- [Your task]: Each line of the material below is to be written out exactly. Leave out any picture.

- [Data block]:
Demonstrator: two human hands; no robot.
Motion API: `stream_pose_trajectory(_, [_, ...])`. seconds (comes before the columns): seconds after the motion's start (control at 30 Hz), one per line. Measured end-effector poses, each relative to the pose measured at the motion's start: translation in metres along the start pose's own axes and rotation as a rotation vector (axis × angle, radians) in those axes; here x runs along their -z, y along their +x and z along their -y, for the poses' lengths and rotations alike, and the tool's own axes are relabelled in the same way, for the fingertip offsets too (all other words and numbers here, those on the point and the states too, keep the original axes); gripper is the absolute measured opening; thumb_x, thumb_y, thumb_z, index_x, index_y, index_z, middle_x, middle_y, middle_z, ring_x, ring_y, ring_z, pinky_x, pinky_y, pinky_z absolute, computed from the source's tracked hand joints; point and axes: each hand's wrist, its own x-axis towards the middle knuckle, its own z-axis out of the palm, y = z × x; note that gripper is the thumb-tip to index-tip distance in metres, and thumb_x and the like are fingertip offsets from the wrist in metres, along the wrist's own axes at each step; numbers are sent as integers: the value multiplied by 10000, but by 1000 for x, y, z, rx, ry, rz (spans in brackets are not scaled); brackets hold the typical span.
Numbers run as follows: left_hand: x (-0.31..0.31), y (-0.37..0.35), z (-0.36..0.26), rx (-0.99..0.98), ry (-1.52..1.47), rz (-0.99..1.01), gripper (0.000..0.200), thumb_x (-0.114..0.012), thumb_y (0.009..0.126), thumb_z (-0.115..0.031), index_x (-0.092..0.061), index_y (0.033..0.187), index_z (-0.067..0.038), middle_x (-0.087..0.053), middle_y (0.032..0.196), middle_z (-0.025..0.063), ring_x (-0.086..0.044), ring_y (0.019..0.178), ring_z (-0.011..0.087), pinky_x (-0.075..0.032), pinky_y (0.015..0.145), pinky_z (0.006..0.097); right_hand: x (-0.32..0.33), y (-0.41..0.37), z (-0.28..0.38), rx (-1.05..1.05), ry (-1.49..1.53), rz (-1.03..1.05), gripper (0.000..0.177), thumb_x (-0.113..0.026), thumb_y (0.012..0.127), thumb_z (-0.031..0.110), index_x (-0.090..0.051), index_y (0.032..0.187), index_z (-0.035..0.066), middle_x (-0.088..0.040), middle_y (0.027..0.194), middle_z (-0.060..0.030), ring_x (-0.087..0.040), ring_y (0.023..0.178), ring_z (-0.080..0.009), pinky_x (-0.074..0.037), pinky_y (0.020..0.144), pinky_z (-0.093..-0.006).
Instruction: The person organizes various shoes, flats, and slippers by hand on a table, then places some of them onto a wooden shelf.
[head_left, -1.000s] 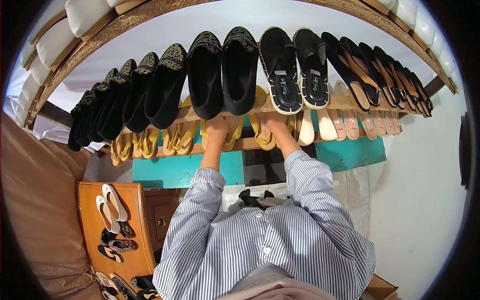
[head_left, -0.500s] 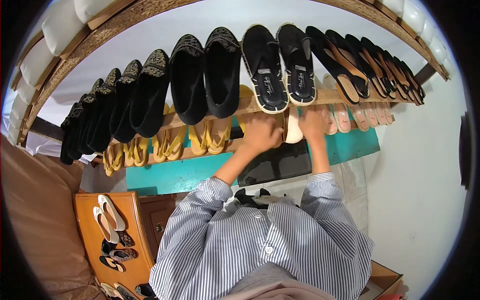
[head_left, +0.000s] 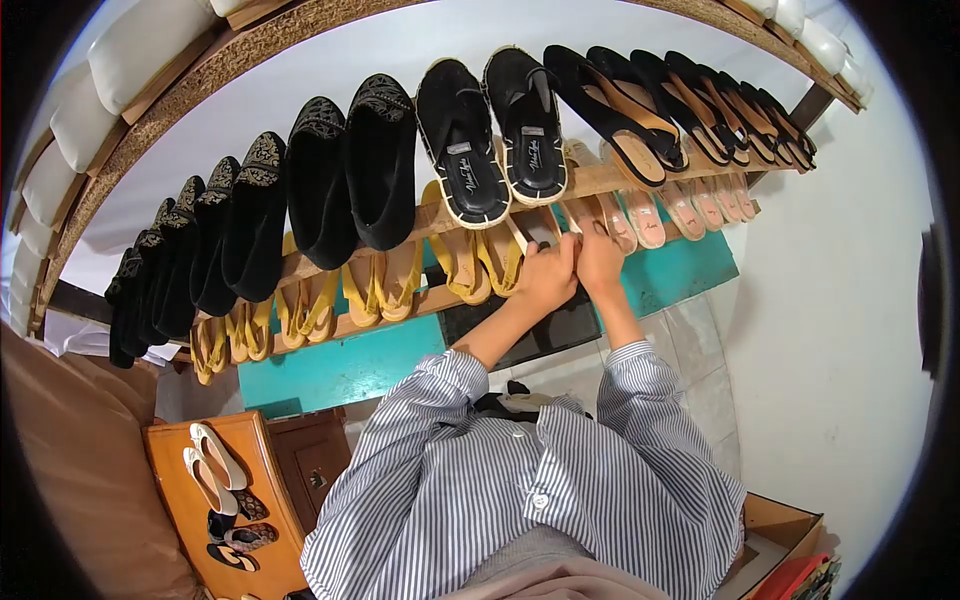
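My left hand (head_left: 548,276) has its fingers curled around the near end of a white-edged shoe (head_left: 540,226) on the lower rack rail. Close beside it, my right hand (head_left: 600,262) is closed at the end of another pale shoe (head_left: 580,214); the fingers partly cover it. To the left of them stand yellow strappy sandals (head_left: 464,268), and to the right a row of clear-and-pink sandals (head_left: 645,218). Directly above, black espadrille slippers (head_left: 468,180) rest on the upper rail (head_left: 430,216) and hide the shoes' far ends.
Black embroidered loafers (head_left: 320,180) line the upper rail's left side, black slingbacks (head_left: 640,150) its right. Below is a teal board (head_left: 320,370) with a black panel. An orange cabinet (head_left: 275,480) with shoes stands lower left; a cardboard box (head_left: 785,525) sits lower right.
My hands have come closer together at the lower rail. The cream shoe between them no longer shows as before; two pale shoes now sit at my fingers. The view has shifted to the right.
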Motion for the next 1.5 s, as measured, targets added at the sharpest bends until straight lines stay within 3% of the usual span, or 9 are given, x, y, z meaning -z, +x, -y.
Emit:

- [Task answer]:
Demonstrator: two human hands; no robot.
Motion API: `stream_pose_trajectory(_, [_, ...])`. seconds (comes before the columns): seconds after the motion's start (control at 30 Hz), one per line. Measured end-effector poses, each relative to the pose measured at the motion's start: translation in metres along the start pose's own axes and rotation as a rotation vector (axis × angle, radians) in those axes; here x runs along their -z, y along their +x and z along their -y, for the poses' lengths and rotations alike, and the tool's own axes are relabelled in the same way, for the fingertip offsets too (all other words and numbers here, those on the point and the states too, keep the original axes); gripper is the absolute measured opening; thumb_x, thumb_y, thumb_z, index_x, index_y, index_z, middle_x, middle_y, middle_z, ring_x, ring_y, ring_z, pinky_x, pinky_y, pinky_z absolute, computed from the source's tracked hand joints; point and axes: each hand's wrist, its own x-axis towards the middle knuckle, its own z-axis out of the palm, y = z × x; note that gripper is the thumb-tip to index-tip distance in metres, and thumb_x and the like are fingertip offsets from the wrist in metres, along the wrist's own axes at each step; numbers are sent as integers: the value multiplied by 10000, but by 1000 for x, y, z, rx, ry, rz (spans in brackets are not scaled); brackets hold the typical span.
Numbers run as follows: left_hand: x (-0.31..0.31), y (-0.37..0.35), z (-0.36..0.26), rx (-0.99..0.98), ry (-1.52..1.47), rz (-0.99..1.01), gripper (0.000..0.200), thumb_x (-0.114..0.012), thumb_y (0.009..0.126), thumb_z (-0.115..0.031), index_x (-0.092..0.061), index_y (0.033..0.187), index_z (-0.067..0.038), middle_x (-0.087..0.053), middle_y (0.032..0.196), middle_z (-0.025..0.063), ring_x (-0.086..0.044), ring_y (0.019..0.178), ring_z (-0.011..0.087), pinky_x (-0.075..0.032), pinky_y (0.015..0.145), pinky_z (0.006..0.097); right_hand: x (-0.32..0.33), y (-0.41..0.37), z (-0.28..0.38), rx (-1.05..1.05), ry (-1.49..1.53), rz (-1.03..1.05), gripper (0.000..0.177), thumb_x (-0.113..0.026), thumb_y (0.012..0.127), thumb_z (-0.031..0.110), index_x (-0.090..0.051), index_y (0.032..0.187), index_z (-0.035..0.066), middle_x (-0.088..0.040), middle_y (0.027..0.194), middle_z (-0.060..0.030), ring_x (-0.087..0.040), ring_y (0.023..0.178), ring_z (-0.080..0.009), pinky_x (-0.074..0.037), pinky_y (0.020..0.144), pinky_z (-0.093..-0.006).
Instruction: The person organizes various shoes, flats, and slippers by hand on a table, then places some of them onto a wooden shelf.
[head_left, -1.000s] 
[head_left, -0.500s] 
[head_left, +0.000s] 
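My left hand (head_left: 548,276) has its fingers curled around the near end of a white-edged shoe (head_left: 540,226) on the lower rack rail. Close beside it, my right hand (head_left: 600,262) is closed at the end of another pale shoe (head_left: 580,214); the fingers partly cover it. To the left of them stand yellow strappy sandals (head_left: 464,268), and to the right a row of clear-and-pink sandals (head_left: 645,218). Directly above, black espadrille slippers (head_left: 468,180) rest on the upper rail (head_left: 430,216) and hide the shoes' far ends.
Black embroidered loafers (head_left: 320,180) line the upper rail's left side, black slingbacks (head_left: 640,150) its right. Below is a teal board (head_left: 320,370) with a black panel. An orange cabinet (head_left: 275,480) with shoes stands lower left; a cardboard box (head_left: 785,525) sits lower right.
My hands have come closer together at the lower rail. The cream shoe between them no longer shows as before; two pale shoes now sit at my fingers. The view has shifted to the right.
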Motion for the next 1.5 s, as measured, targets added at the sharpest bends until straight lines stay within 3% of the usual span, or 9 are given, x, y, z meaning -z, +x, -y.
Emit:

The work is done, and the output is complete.